血合いでハリハリ

気合いではなく。

夜食食おうと思って炊飯器開けたら、おにぎり一個分しかごはんがなかったので、とりあえずおにぎりを作って食す。
昼間買った鮪アラのどでかい血合いを血抜きして何かにするつもりで塊からサク取りしてたのだが、ヘモグロビンたっぷりで真っ赤というよりむしろまっ黒な肉塊が、だんだん鯨肉に見えてきたw
鯨もイルカも、全身運動で泳ぐ海獣類というのは、得てして血液中のヘモグロビン量が多いのだそうで、鯨肉・イルカ肉はいずれも血で真っ赤を通り越してまっ黒。

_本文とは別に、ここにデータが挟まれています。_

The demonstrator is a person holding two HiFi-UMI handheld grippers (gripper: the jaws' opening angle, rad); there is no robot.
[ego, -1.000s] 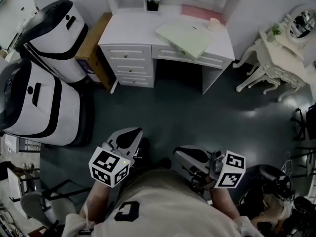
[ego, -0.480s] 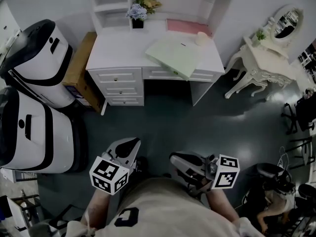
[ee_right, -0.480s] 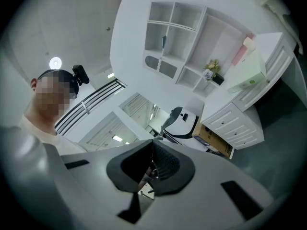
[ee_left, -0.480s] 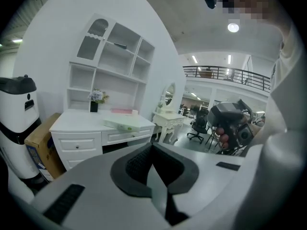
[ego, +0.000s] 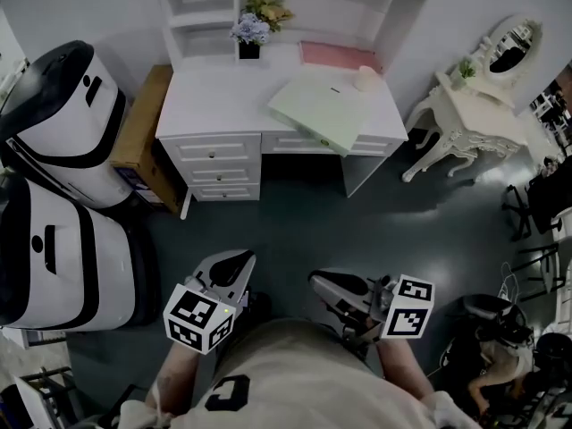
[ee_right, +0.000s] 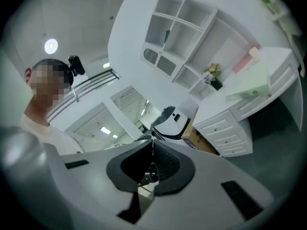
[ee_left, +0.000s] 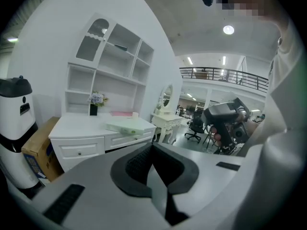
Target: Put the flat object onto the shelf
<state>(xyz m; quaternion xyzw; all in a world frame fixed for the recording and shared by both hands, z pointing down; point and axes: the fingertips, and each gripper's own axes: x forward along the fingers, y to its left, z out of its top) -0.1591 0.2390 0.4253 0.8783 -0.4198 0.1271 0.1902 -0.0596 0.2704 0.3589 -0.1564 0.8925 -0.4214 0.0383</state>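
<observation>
- Against the earlier head views, the desk (ego: 214, 96) now sits lower in the picture and more of the shelf (ego: 204, 14) above it has come into sight. Both grippers have kept their place close to the person's torso.
- The left gripper (ego: 230, 261) has its pads pressed together with nothing between them. The right gripper (ego: 323, 284) is likewise fully closed and empty.
- The flat object (ego: 319, 108), pale green, lies askew on the desktop with its near corner overhanging the front edge. It is well apart from both grippers.
- Step in hand, as judged: the approach to the desk.
- To do it well, come up square to the desk and part the jaws before reaching. Take the object at its overhanging corner, where a jaw can pass beneath, and steady the far side with the other gripper.
- The shelf's upper compartments are cut off by the top edge of the head view.
- The object's underside is hidden.
- The small pale item (ego: 365, 78) near the object's far corner cannot be identified.
</observation>
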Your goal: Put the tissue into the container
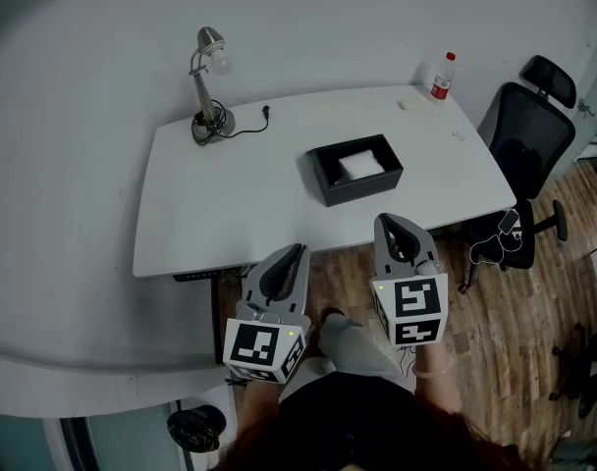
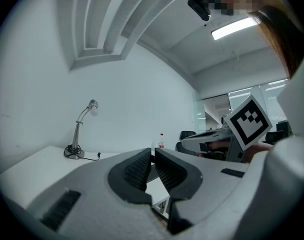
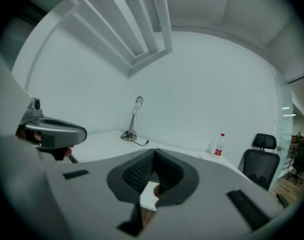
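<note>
Left gripper [image 2: 153, 153] and right gripper [image 3: 154, 154], jaws together, empty; tissue [image 1: 360, 166] inside container [image 1: 363, 189]

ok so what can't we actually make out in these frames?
- The tissue in the container: head view, too small to tell one sheet from several.
- The container in both gripper views: all but hidden behind the shut left gripper and right gripper.
- Two small bits by the bottle: head view, too small to name.
- The bottle label: too small to read in any view.
</note>
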### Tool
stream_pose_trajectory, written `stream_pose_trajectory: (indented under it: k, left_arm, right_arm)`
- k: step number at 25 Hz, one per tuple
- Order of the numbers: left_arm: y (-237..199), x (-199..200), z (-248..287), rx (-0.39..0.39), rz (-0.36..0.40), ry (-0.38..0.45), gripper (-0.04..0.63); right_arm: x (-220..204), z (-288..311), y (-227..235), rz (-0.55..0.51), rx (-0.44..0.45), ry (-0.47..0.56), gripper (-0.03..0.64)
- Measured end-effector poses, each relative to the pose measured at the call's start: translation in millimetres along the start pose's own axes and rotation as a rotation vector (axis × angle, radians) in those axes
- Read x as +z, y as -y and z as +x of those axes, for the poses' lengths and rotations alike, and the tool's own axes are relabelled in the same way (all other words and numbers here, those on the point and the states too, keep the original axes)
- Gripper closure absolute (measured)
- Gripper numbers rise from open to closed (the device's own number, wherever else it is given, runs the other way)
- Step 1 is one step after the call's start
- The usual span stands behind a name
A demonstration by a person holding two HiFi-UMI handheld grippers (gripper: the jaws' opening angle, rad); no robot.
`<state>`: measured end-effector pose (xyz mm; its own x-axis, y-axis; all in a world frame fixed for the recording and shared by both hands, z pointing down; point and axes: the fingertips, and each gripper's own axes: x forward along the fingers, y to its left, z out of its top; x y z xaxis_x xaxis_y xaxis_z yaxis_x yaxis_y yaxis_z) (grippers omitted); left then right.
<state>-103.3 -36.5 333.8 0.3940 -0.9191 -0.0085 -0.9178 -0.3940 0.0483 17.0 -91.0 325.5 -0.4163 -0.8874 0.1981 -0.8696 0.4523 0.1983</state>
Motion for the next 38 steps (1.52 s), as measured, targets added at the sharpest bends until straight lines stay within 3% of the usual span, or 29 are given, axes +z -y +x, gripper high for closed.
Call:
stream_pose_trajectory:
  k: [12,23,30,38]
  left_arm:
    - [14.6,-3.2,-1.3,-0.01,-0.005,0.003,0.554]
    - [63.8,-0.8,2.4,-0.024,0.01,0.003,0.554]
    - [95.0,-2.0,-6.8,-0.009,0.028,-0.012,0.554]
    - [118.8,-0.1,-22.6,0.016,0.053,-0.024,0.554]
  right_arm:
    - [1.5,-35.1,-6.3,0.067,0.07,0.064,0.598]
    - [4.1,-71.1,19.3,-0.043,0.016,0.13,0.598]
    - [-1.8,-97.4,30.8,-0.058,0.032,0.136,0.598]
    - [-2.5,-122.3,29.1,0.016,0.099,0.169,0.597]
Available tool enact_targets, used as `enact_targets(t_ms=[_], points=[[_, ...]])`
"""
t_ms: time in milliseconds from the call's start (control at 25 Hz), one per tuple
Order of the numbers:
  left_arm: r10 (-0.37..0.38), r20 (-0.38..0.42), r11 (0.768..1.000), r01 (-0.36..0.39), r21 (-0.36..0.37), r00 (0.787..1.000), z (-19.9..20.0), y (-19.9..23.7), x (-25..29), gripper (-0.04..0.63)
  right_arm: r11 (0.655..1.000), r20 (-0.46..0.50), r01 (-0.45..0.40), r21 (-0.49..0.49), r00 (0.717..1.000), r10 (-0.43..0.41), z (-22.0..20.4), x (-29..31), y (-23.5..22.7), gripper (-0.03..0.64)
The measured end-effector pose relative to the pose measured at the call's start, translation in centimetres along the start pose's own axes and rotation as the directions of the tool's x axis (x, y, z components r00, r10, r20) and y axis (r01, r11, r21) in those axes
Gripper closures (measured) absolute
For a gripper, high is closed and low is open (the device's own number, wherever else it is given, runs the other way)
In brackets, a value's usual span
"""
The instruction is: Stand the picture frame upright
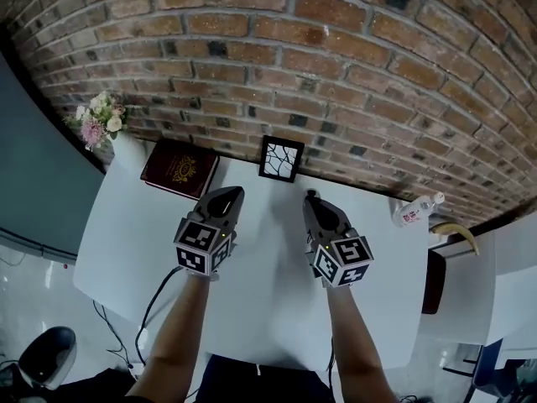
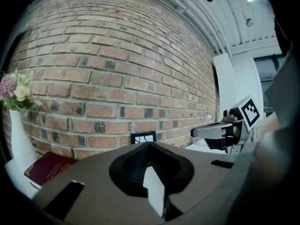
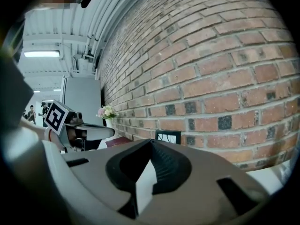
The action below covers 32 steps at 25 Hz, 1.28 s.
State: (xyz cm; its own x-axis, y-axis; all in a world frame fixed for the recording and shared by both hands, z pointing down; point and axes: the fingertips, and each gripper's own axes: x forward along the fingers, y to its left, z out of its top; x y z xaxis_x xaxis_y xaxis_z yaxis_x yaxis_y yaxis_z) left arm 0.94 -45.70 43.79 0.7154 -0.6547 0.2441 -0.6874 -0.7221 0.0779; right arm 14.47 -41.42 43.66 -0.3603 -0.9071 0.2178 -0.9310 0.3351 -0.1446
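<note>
A small black picture frame (image 1: pixel 281 159) with a white cracked-line pattern stands upright at the back of the white table (image 1: pixel 268 309), leaning against the brick wall. It shows as a small dark square in the left gripper view (image 2: pixel 143 138) and in the right gripper view (image 3: pixel 168 136). My left gripper (image 1: pixel 232 193) is shut and empty, held above the table short of the frame and to its left. My right gripper (image 1: pixel 311 198) is also shut and empty, to the frame's right. Both are apart from the frame.
A dark red book (image 1: pixel 179 168) lies at the back left, beside a white vase of flowers (image 1: pixel 104 120). A plastic bottle (image 1: pixel 416 211) lies at the right edge near a banana (image 1: pixel 457 232). The brick wall (image 1: pixel 336 74) closes the far side.
</note>
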Motion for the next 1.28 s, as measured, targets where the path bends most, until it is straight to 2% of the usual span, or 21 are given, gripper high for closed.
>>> enact_targets(t_ms=[560, 1120, 1280], points=[[0.044, 0.063, 0.998, -0.041, -0.047, 0.997, 1.2, -4.4, -8.2, 0.584, 0.995, 0.001, -0.055, -0.088, 0.998, 0.056, 1.0, -8.2, 4.2, 0.612], [0.09, 0.178, 0.994, -0.078, -0.071, 0.98, 3.0, -8.2, -15.4, 0.584, 0.982, 0.006, -0.103, -0.157, 0.994, 0.105, 1.8, -15.0, 7.1, 0.612], [0.093, 0.179, 0.994, -0.08, -0.079, 0.979, 2.5, -9.1, -16.7, 0.584, 0.978, 0.003, -0.125, -0.166, 0.992, 0.127, 1.7, -16.1, 8.2, 0.612]])
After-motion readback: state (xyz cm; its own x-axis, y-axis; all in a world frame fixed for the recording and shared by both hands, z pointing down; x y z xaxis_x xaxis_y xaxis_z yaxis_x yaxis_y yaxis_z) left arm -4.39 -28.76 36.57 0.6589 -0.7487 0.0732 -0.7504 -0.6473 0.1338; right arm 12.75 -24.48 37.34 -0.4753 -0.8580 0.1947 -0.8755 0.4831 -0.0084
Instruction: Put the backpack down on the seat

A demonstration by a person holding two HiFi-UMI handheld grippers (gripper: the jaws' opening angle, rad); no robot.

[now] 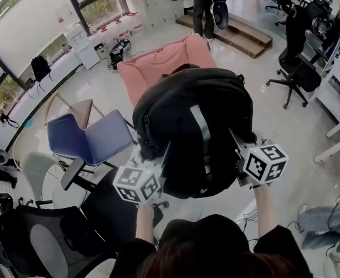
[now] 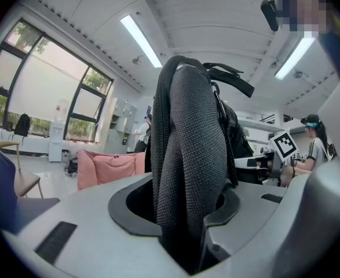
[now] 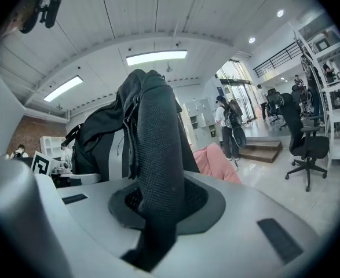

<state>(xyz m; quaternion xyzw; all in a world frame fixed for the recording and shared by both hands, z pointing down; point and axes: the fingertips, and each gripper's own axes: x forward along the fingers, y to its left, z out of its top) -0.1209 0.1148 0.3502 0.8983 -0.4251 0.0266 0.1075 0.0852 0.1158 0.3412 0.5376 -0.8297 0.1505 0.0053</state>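
Observation:
A black backpack (image 1: 196, 126) with a grey stripe hangs in the air in front of me, held up by both grippers. My left gripper (image 1: 161, 155) is shut on one padded mesh shoulder strap (image 2: 193, 172), which runs up between the jaws. On the other side my right gripper (image 1: 236, 141) is shut on the other strap (image 3: 158, 167). The pink seat (image 1: 158, 62) stands on the floor beyond the backpack, partly hidden by it. It also shows in the left gripper view as the pink seat (image 2: 106, 165) and in the right gripper view as the pink seat (image 3: 216, 161).
A blue chair (image 1: 91, 138) stands at the left, and a black mesh chair (image 1: 42, 236) at the lower left. A black office chair (image 1: 297, 68) is at the right. A person (image 1: 207, 4) stands by a wooden step (image 1: 239, 33) behind the seat.

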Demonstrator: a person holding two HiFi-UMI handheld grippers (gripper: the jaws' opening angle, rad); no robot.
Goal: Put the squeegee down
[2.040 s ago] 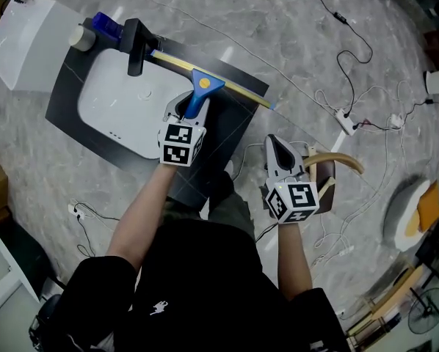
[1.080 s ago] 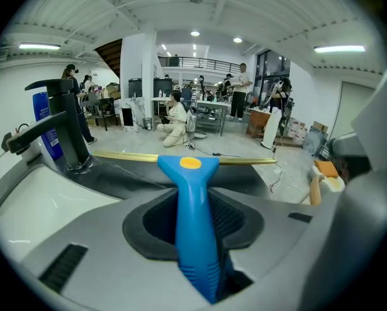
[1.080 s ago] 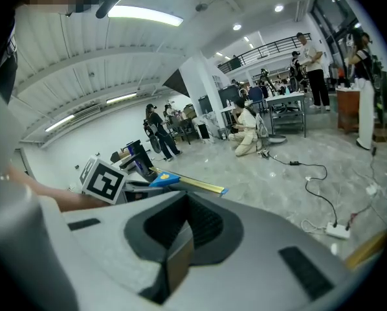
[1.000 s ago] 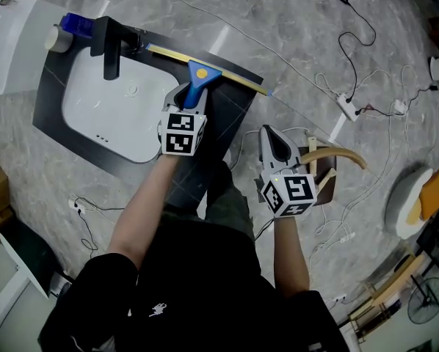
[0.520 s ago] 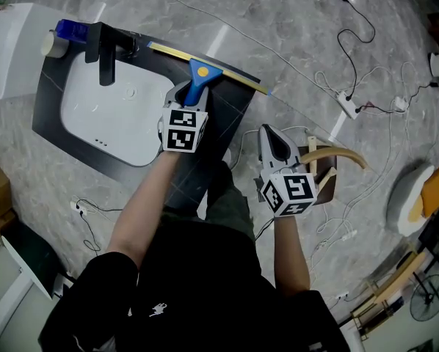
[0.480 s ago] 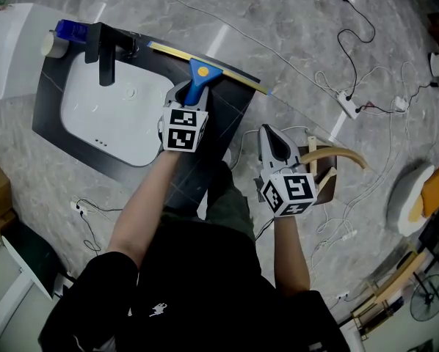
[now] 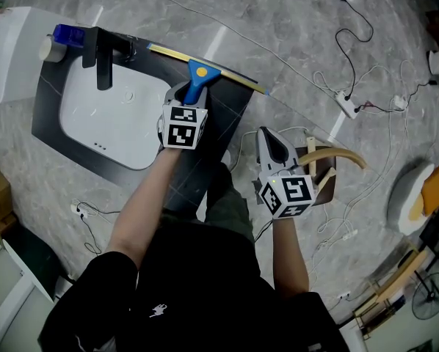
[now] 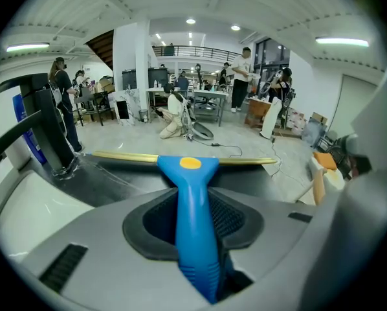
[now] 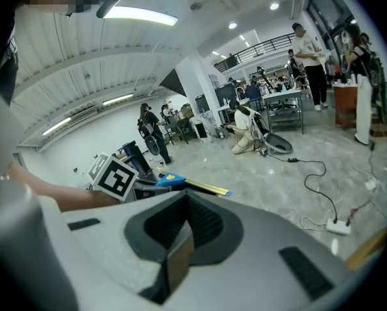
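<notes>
Your left gripper (image 7: 184,97) clamps the squeegee (image 7: 201,73) by its blue handle, blade at the worktop (image 7: 223,119) far edge beside the sink (image 7: 109,116); likely light, rigid, so keep hold mid-handle; right gripper (image 7: 269,144) closed, empty

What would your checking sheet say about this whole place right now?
Surface: black counter with white sink, lying on grey floor.
Job's things: blue squeegee, its bar at the counter's far edge.
Clutter: blue bottle, tape roll, wooden stool.
Tools: left tool shut on the squeegee's handle; right tool shut, empty.
Cables: power strip and loose cables on the floor.
Surroundings: people far off.
</notes>
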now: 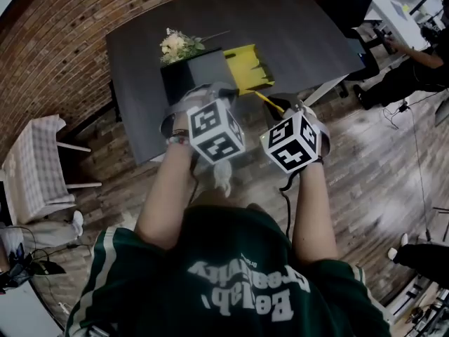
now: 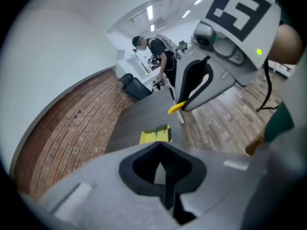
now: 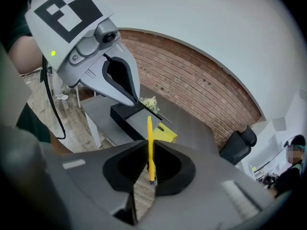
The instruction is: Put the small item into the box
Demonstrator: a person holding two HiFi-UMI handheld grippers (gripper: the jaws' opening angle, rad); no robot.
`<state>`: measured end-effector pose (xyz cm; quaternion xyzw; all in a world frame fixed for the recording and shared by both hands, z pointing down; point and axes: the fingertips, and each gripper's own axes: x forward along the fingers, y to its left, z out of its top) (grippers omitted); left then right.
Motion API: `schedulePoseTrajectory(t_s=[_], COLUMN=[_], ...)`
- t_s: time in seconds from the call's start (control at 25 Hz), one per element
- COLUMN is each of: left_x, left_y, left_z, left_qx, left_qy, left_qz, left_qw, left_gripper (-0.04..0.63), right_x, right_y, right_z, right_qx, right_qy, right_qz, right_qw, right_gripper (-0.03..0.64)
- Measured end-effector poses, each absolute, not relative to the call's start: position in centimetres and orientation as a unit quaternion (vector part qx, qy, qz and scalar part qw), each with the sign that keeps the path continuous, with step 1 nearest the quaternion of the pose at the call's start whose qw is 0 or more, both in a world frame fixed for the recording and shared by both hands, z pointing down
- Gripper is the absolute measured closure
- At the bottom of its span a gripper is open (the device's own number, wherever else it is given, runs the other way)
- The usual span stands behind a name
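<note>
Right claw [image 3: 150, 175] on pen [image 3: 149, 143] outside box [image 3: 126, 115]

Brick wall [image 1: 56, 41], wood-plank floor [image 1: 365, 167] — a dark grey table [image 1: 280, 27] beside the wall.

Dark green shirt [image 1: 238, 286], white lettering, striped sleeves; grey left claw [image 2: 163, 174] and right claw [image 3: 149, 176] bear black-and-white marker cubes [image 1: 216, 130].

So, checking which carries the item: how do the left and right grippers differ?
Right gripper: jaws shut on a yellow pen; left gripper: jaws shut, empty. The left gripper is at the black box; the right gripper is short of it. Both point toward the table.
</note>
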<state>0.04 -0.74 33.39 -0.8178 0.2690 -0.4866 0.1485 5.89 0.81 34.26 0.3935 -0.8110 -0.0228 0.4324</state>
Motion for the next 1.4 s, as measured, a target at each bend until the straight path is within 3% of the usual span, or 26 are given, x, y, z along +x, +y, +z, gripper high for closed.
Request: schedulePoseTrajectory(t_s=[1.4], left_x=[-2.1], left_y=[-16.5], left_z=[35.3], left_qx=[-0.831], left_qy=[0.222], left_qz=[-0.485], left_qw=[0.157], left_gripper=[0.594], right_x=[2.6], right_y=[-14.3], right_z=[35.7], right_qx=[0.389], right_qy=[-0.800], right_qz=[-0.016], right_qw=[0.457], right_gripper=[0.581])
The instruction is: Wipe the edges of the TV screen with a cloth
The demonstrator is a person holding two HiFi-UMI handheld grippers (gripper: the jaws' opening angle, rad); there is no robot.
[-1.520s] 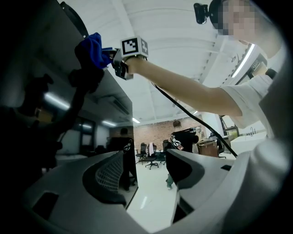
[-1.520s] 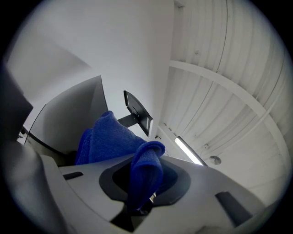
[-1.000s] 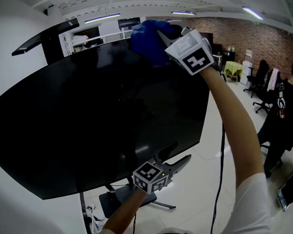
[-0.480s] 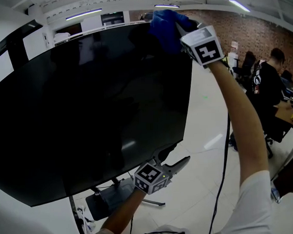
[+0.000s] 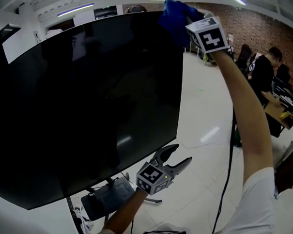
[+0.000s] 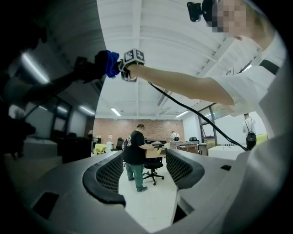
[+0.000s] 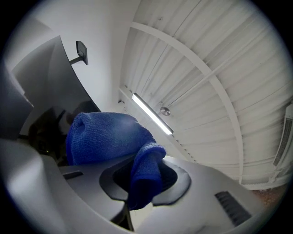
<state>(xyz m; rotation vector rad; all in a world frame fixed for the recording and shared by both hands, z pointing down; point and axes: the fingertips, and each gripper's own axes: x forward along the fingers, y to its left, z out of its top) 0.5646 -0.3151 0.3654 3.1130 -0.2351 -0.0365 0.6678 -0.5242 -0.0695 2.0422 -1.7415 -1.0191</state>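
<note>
The right gripper (image 5: 188,22) is raised high and clamped on a blue cloth (image 5: 172,18), a fold of it pinched between the jaws. The cloth sits at the top right corner of the large black TV screen (image 5: 87,92), apparently pressed against its upper edge. The left gripper (image 5: 176,156) hangs below the screen's lower right corner, jaws apart and holding nothing, clear of the screen, above the white floor (image 5: 201,150).
</note>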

新鮮な鯨肉・イルカ肉(生か少なくとも解凍されたもの)を握りしめると、鮮血が俎板にどわーっとしたたり落ち、何か自分がハーバート・ウェストになったような気分になってくるのだが、それはさておき。
鯨・イルカ同様、大型の回遊魚が赤身肉なのは、全身運動で泳ぐ運動量が多い=血液中に大量の酸素を運ぶためヘモグロビン量が多い、ということなのだろうと思う。
鮪の場合、ほどよく赤身なところと、脂肪分たっぷりなトロ・中トロ・大トロが食用とされる他、頭身、頬身が食される。よく言う「ネギトロ」「すき身」と言われているのは、最近では骨・腹骨・頭のアラ・尾の身などからすき取られるものの総称となっているようだ。尾の身は昔、うちの老父がまだ現役だった頃に、みりん干ししたのを作っていた。よく動く個所だけあって肉のように弾力があり、みりん干しとして焼いて食うよりも、鶏肉の代用として食べると結構うまかった。
で、そこまで隅々まで食われる鮪だけど、血合い部分だけを食べるかと言われると、少なくともあの鮪には不自由しなかった実家時代でも、ほとんど食卓に載っていた記憶がない。
他にうまいもんがあったからかもしれないし、何分にも血生臭い部位でもあるので、敬遠してたのかもしれない。*1


そんなわけで、小鍋に出し汁沸かして、鮪血合いをハリハリ鍋にしてみた。
生憎水菜がなかったので、もやしで代用する。
血合いは刺身一切れと同じか若干薄いくらいに削ぎ切りして、「そのまま」「塩をまぶしてちょっと置く」「ナンプラーに浸してちょっと置く」の3種を試す。これに片栗粉をちょっと付けて、沸いた出し汁にもやしを放り込んだものに、放り込んでみる。
しゃぶしゃぶよりは長めに煮るが、あまり煮込むと固くなるので、目安としては30秒。お好みだけどあまり短いと中がレアっぽくなるので、生臭いのが苦手な人は若干ウェルダン気味になるまで煮た方がいいかも。それでも1分くらい。
片栗粉の表面がつるんとして、いい感じに鯨肉っぽい。
また、血合い特有の「血生臭さ」が、絶妙に鯨肉っぽい。
塩で揉んでみたものは、生臭さが緩和されつつも、奥の方に「血と肉」の味が感じられて、ますます鯨肉っぽい。こんな感じで、しかももっと獣の味がするんだよなあ。でも、「海のでかい生き物の血の味」っていう意味では、とてもよく似ている。食ってるものが似てるからだろうか。
塩ではなく、より海っぽさを感じられるようナンプラーに浸したものも試してみたところ、塩だけよりさらにおだやかかつそれっぽくなった気がした。ナンプラーはカタクチイワシのはずなのになあ。
いちばん鯨肉っぽいのはやっぱり「そのまま」かな、と思う半面、食べやすさ美味しさで言えば、ナンプラー+塩がいいのかも。
ということで、残った血合いは全て削ぎ切りにして強めに振り塩し、ナンプラーに浸して、ビニール袋に入れて冷蔵庫へ。
もしかしたら、塩鯨(鯨肉を塩漬けしたもの)的に「塩鮪」もいけるのかもしれない。


ともあれ、刺身、ヅケ、偽鯨肉、と97円で少なくとも4食は堪能できそう。口福口福。





ところで、振り塩とフリージアって似てない?

*1:イルカ肉なんかも血が多い肉なのだが、この血が曲者で下ごしらえのために下煮していると、とにかく臭かった。完成品はうまいんだけどなあ。